Integration with hara is just as important, perhaps more so.Harais a Japanese term that physically refers to the lower abdomen, what we might call “guts”, which also has energetic significance. It is a center of consciousness, host to more than 500 million nerve cells and neural ganglia that regulate our ability to walk upright in gravity. Hara organizes our most powerful, coordinated movement. And when deep muscles in this region regulate our breathing, they allow it to slow down to its lowest frequency, better enabling coherent resonance with the heart and head. What we subjectively experience is a sense of dropping down into this center of gravity and, ah-h-h, being grounded. Feeling grounded and safe, the body relaxes even more, and gravity becomes a felt sense in every part of it. And what is gravity if not the natural attraction of matter to the earth? You could call it a kind of love.

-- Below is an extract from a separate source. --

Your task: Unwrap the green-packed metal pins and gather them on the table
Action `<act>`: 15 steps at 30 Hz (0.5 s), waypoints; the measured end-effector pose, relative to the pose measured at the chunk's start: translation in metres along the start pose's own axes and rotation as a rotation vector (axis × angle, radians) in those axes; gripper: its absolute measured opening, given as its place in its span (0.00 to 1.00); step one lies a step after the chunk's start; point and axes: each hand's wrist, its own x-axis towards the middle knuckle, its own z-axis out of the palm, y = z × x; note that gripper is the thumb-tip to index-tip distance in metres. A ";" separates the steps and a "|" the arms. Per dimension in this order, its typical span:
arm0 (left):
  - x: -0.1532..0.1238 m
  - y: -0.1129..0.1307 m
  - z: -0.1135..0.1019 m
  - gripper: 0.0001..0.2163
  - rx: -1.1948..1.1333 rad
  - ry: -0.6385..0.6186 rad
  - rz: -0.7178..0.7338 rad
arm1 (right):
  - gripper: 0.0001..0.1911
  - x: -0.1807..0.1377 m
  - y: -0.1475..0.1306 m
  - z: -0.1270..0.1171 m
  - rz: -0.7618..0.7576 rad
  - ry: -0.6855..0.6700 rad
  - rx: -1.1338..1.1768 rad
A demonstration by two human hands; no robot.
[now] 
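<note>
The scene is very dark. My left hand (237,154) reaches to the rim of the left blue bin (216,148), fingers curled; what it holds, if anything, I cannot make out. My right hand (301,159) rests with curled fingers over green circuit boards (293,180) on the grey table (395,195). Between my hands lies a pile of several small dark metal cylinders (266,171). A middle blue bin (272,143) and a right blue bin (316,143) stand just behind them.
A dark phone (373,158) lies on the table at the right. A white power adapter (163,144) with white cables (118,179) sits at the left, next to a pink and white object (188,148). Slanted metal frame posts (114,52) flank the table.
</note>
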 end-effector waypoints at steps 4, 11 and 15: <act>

From this grounded place, the head is less of a chatterbox and more attuned through its senses. With calm coherence, we sense more and distort less. If we are inclined to use this turn of the year as a time for reflection, inspiration and planning, being grounded is the way to do it. Putting a metaphorical ear to the ground, we might inquire, what does 2021 ask of us? What does the earth ask of us? As we build back from a year in which we were rather forcibly grounded by nature, how can we do so in harmony with nature? Where might love, beauty or permacultural principles infuse our plans, performance or priorities in the coming year?

The more open and curious we can be about questions like these, the more we tune ourselves to the subtle frequencies that carry answers. Like feeling the rhythm of a swing set or catching the rhythm of a wave, when we’re able to sense and flow with larger forces, adding our energy in the right way at the right time, more is accomplished with less effort. In Taoist terms, this is the wu-wei or “effortless effort” of leading according to the Way. In Western terms, we could call it resonating with the energy that connects us all. And how do we know we’re getting it right? An unmistakable sensation arises, the signature of harmonizing with the ground of being: Joy!

Whether by force or by choice, being grounded brings us closer to home. Grounded by a pandemic in 2020, perhaps we can now choose to be magnificently grounded in 2021.